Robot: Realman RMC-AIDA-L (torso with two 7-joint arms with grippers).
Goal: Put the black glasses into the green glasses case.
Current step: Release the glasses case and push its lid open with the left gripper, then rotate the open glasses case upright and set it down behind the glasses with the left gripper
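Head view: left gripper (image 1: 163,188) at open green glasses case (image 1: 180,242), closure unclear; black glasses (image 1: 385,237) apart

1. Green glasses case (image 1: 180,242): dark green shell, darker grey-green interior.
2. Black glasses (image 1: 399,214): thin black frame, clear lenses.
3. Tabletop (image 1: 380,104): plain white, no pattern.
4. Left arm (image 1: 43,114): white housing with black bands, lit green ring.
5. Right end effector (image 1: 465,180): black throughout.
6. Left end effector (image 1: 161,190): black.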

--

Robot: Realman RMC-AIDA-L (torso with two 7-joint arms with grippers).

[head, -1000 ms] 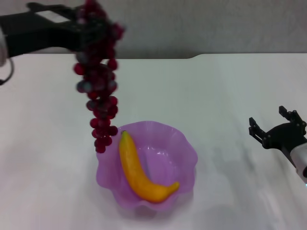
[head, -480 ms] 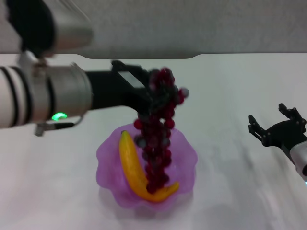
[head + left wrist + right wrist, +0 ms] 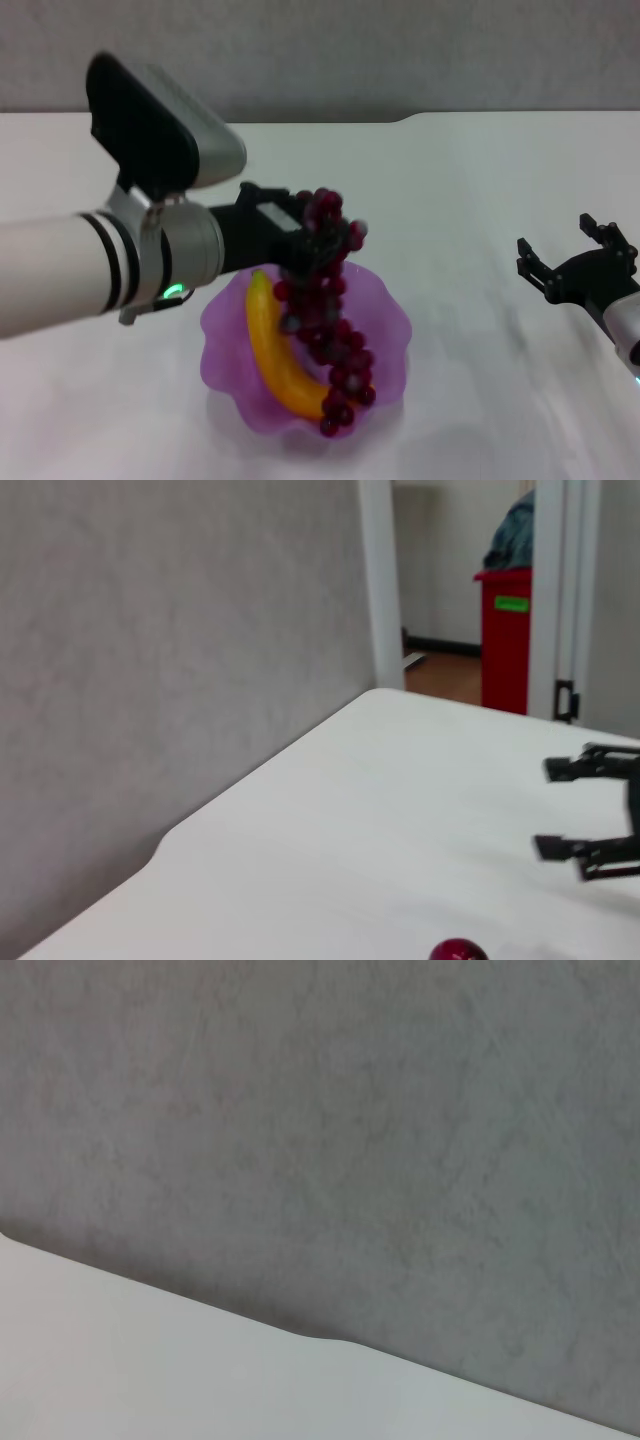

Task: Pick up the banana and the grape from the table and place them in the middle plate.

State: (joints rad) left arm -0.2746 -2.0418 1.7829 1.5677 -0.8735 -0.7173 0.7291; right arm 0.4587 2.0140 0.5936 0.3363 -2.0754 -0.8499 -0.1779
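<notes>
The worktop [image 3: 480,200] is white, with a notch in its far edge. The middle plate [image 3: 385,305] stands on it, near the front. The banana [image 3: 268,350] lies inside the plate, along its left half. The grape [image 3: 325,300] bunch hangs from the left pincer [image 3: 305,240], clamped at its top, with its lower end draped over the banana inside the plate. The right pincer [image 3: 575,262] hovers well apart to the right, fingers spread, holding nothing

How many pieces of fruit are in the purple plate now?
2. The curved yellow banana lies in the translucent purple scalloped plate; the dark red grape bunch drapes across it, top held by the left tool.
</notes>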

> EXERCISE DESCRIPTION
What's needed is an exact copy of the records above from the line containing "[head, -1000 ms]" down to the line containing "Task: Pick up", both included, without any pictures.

> FINISHED TASK
[head, -1000 ms] 
[head, -480 ms] 
[head + left wrist + right wrist, +0 ms] 

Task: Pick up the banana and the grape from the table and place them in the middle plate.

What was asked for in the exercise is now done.